──────── EXERCISE DATA

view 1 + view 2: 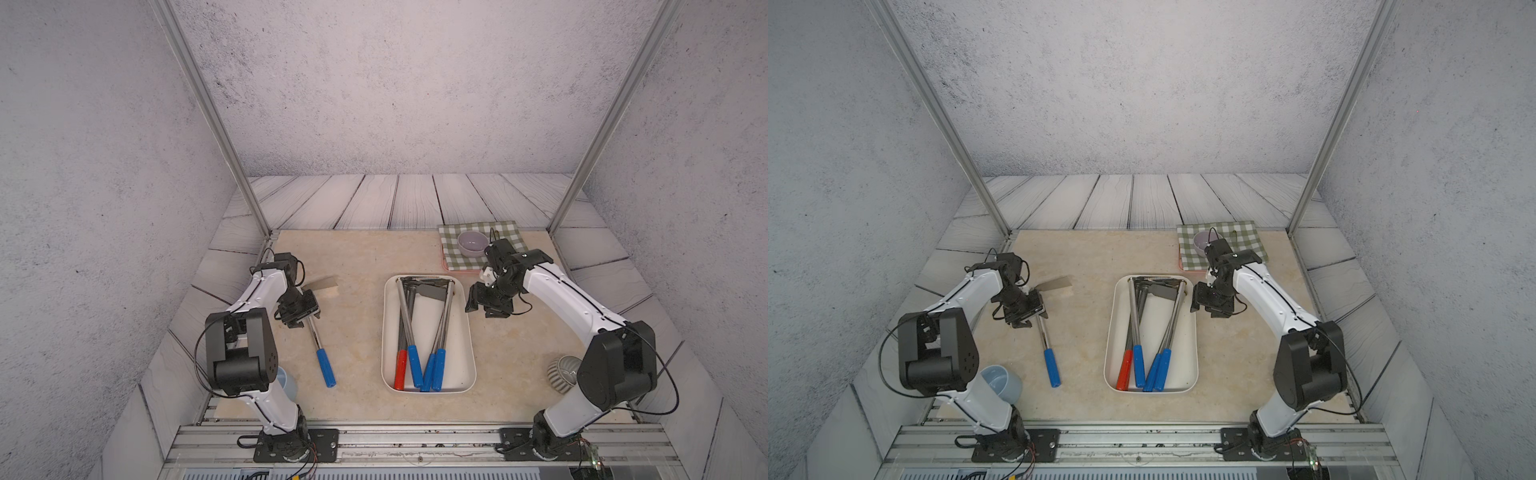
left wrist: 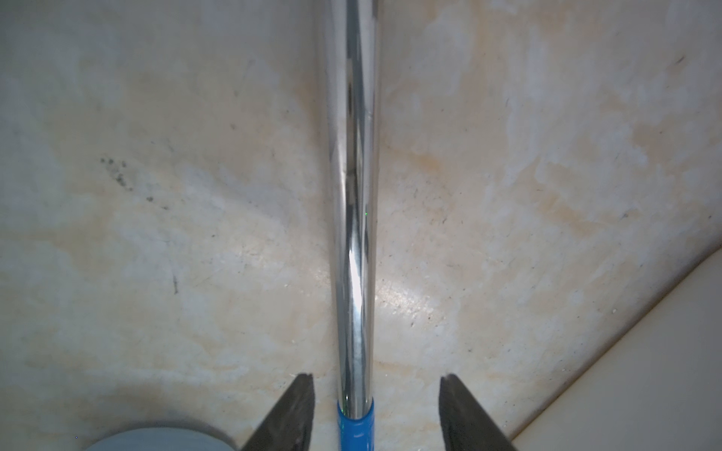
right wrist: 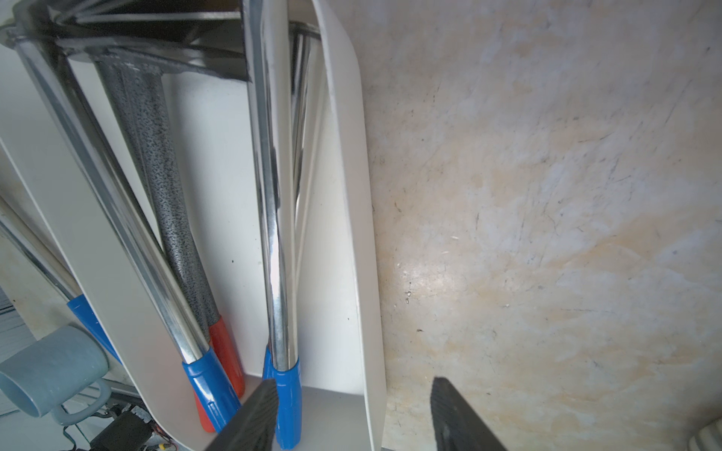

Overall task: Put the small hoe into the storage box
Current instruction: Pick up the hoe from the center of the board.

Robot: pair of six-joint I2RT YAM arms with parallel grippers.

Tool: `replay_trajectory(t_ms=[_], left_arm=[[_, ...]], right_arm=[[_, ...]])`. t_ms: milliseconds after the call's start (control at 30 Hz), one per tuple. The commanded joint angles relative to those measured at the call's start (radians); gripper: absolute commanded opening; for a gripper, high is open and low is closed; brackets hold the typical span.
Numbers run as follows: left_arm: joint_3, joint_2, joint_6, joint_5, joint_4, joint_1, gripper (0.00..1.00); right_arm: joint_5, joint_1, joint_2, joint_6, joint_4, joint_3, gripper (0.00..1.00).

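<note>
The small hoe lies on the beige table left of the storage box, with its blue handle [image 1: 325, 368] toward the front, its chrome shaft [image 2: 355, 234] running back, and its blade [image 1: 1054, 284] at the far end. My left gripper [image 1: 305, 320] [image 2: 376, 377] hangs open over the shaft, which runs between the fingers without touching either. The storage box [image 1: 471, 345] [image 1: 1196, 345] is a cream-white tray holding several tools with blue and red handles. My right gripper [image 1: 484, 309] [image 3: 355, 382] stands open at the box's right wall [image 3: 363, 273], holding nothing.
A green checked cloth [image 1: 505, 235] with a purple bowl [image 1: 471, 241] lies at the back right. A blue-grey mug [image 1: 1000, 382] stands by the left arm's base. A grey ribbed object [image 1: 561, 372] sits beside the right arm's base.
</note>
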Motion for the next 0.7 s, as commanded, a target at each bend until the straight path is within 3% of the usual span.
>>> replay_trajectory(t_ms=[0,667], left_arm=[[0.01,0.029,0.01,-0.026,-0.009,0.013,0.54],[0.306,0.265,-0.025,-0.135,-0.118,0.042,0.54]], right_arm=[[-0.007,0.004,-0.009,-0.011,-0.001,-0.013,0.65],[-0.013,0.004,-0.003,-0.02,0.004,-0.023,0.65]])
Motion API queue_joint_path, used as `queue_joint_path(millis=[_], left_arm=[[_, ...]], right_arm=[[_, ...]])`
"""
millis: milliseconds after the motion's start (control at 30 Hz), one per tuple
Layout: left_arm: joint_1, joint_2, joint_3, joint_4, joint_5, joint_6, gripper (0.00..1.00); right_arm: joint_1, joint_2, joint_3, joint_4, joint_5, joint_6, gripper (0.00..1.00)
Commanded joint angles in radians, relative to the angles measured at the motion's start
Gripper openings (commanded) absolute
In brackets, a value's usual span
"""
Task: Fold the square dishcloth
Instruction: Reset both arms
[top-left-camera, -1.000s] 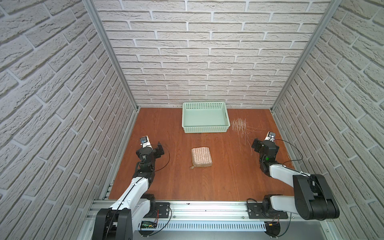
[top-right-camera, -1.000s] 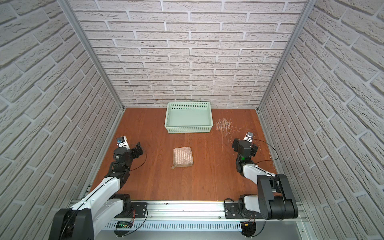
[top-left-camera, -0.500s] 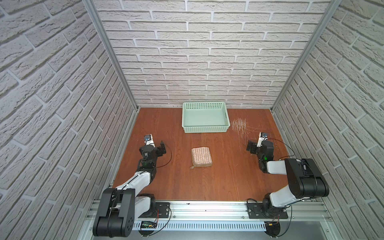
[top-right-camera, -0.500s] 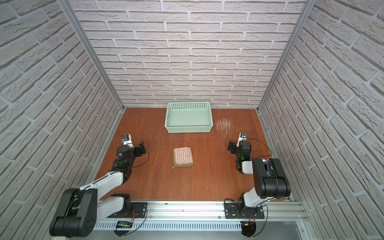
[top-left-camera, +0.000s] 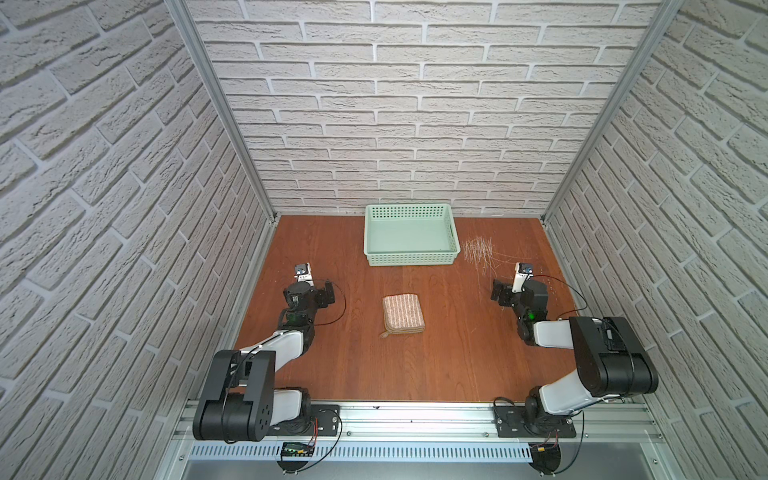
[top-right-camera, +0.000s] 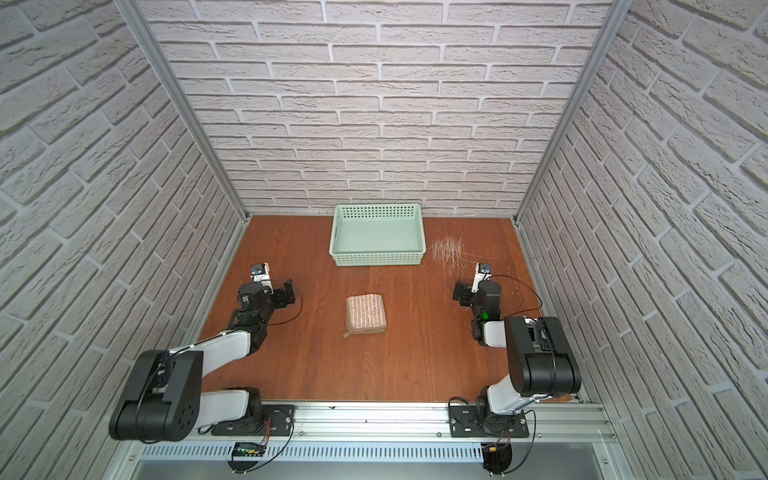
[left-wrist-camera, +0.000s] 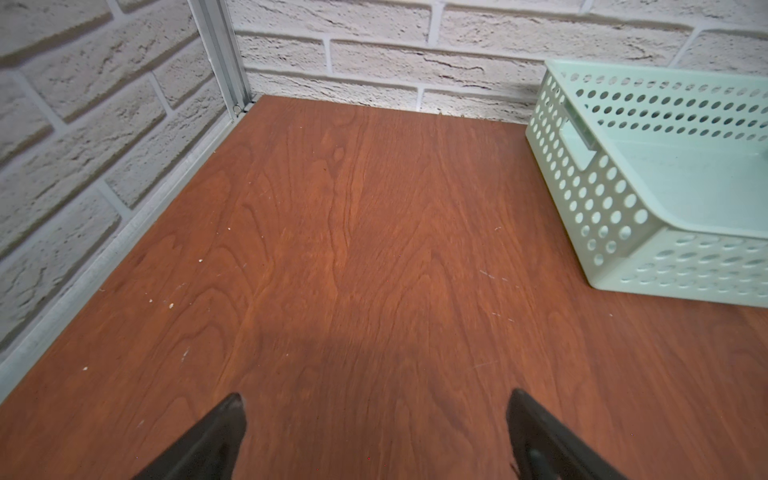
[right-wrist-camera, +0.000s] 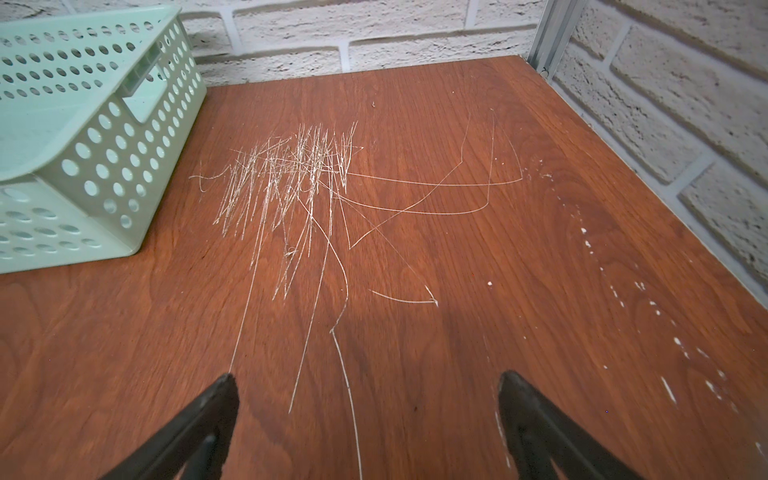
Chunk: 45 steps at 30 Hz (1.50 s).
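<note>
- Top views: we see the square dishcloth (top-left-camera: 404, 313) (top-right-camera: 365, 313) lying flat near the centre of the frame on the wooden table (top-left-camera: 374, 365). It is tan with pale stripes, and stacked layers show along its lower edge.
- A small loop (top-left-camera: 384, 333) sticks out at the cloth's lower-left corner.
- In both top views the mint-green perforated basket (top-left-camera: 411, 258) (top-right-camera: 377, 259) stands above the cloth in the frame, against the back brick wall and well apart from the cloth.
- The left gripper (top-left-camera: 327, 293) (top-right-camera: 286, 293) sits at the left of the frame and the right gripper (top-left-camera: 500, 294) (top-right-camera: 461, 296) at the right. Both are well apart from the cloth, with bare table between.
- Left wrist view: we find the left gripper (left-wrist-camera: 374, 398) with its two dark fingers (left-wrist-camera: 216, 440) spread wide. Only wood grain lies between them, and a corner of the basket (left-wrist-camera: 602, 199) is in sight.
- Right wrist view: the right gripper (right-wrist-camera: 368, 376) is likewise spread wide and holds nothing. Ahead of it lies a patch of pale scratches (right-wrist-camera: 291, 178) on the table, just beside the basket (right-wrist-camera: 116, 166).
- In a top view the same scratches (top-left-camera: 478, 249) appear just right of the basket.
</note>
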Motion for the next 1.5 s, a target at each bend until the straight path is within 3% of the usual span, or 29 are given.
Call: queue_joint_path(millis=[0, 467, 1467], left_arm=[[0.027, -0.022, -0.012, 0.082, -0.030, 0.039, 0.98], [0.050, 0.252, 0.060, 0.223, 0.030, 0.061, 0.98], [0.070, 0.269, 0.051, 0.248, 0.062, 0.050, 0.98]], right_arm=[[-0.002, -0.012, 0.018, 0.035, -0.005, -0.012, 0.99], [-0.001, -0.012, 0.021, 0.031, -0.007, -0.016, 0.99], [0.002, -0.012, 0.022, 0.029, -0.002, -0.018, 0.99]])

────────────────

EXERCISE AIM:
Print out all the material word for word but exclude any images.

SOLUTION TO THE PROBLEM:
view 1 + view 2: 
left wrist: 
right wrist: 

Overall task: Put the small hoe into the storage box
Current instruction: Pick up the hoe from the center of the board.

Robot: pair of six-joint I2RT YAM arms with parallel grippers.

Tool: `replay_trajectory(t_ms=[_], left_arm=[[_, ...]], right_arm=[[_, ...]])`. t_ms: milliseconds after the call's start (control at 30 Hz), one per tuple. The commanded joint angles relative to those measured at the call's start (radians); gripper: absolute commanded opening; for a gripper, high is open and low is closed; brackets hold the typical span.
Numbers run as follows: left_arm: joint_3, joint_2, joint_6, joint_5, joint_4, joint_1, gripper (0.00..1.00); right_arm: joint_5, joint_1, joint_2, joint_6, joint_4, joint_3, gripper (0.00..1.00).

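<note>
The small hoe lies on the beige table left of the storage box, with its blue handle [image 1: 325, 368] toward the front, its chrome shaft [image 2: 355, 234] running back, and its blade [image 1: 1054, 284] at the far end. My left gripper [image 1: 305, 320] [image 2: 376, 377] hangs open over the shaft, which runs between the fingers without touching either. The storage box [image 1: 471, 345] [image 1: 1196, 345] is a cream-white tray holding several tools with blue and red handles. My right gripper [image 1: 484, 309] [image 3: 355, 382] stands open at the box's right wall [image 3: 363, 273], holding nothing.
A green checked cloth [image 1: 505, 235] with a purple bowl [image 1: 471, 241] lies at the back right. A blue-grey mug [image 1: 1000, 382] stands by the left arm's base. A grey ribbed object [image 1: 561, 372] sits beside the right arm's base.
</note>
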Motion for the next 0.7 s, as commanded, a target at each bend until the straight path is within 3% of the usual span.
>>> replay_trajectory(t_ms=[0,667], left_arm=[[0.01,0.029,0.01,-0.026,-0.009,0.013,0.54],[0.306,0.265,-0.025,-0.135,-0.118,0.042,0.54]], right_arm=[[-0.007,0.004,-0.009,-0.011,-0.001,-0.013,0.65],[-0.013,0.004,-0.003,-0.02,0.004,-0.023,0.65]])
Motion API queue_joint_path, used as `queue_joint_path(millis=[_], left_arm=[[_, ...]], right_arm=[[_, ...]])`
"""
millis: milliseconds after the motion's start (control at 30 Hz), one per tuple
Layout: left_arm: joint_1, joint_2, joint_3, joint_4, joint_5, joint_6, gripper (0.00..1.00); right_arm: joint_1, joint_2, joint_3, joint_4, joint_5, joint_6, gripper (0.00..1.00)
Commanded joint angles in radians, relative to the angles measured at the motion's start
Gripper openings (commanded) absolute
In brackets, a value's usual span
"""
Task: Fold the square dishcloth
Instruction: Reset both arms
[top-left-camera, -1.000s] 
[top-right-camera, -1.000s] 
[top-left-camera, -0.500s] 
[top-right-camera, -0.500s] 
[top-left-camera, +0.000s] 
[top-right-camera, +0.000s] 
[left-wrist-camera, +0.000s] 
[right-wrist-camera, +0.000s] 
Chunk: 45 steps at 30 Hz (1.50 s).
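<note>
- Top views: we see the square dishcloth (top-left-camera: 404, 313) (top-right-camera: 365, 313) lying flat near the centre of the frame on the wooden table (top-left-camera: 374, 365). It is tan with pale stripes, and stacked layers show along its lower edge.
- A small loop (top-left-camera: 384, 333) sticks out at the cloth's lower-left corner.
- In both top views the mint-green perforated basket (top-left-camera: 411, 258) (top-right-camera: 377, 259) stands above the cloth in the frame, against the back brick wall and well apart from the cloth.
- The left gripper (top-left-camera: 327, 293) (top-right-camera: 286, 293) sits at the left of the frame and the right gripper (top-left-camera: 500, 294) (top-right-camera: 461, 296) at the right. Both are well apart from the cloth, with bare table between.
- Left wrist view: we find the left gripper (left-wrist-camera: 374, 398) with its two dark fingers (left-wrist-camera: 216, 440) spread wide. Only wood grain lies between them, and a corner of the basket (left-wrist-camera: 602, 199) is in sight.
- Right wrist view: the right gripper (right-wrist-camera: 368, 376) is likewise spread wide and holds nothing. Ahead of it lies a patch of pale scratches (right-wrist-camera: 291, 178) on the table, just beside the basket (right-wrist-camera: 116, 166).
- In a top view the same scratches (top-left-camera: 478, 249) appear just right of the basket.
</note>
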Motion for the next 1.5 s, a target at each bend until the straight path is within 3% of the usual span, or 29 are given.
Call: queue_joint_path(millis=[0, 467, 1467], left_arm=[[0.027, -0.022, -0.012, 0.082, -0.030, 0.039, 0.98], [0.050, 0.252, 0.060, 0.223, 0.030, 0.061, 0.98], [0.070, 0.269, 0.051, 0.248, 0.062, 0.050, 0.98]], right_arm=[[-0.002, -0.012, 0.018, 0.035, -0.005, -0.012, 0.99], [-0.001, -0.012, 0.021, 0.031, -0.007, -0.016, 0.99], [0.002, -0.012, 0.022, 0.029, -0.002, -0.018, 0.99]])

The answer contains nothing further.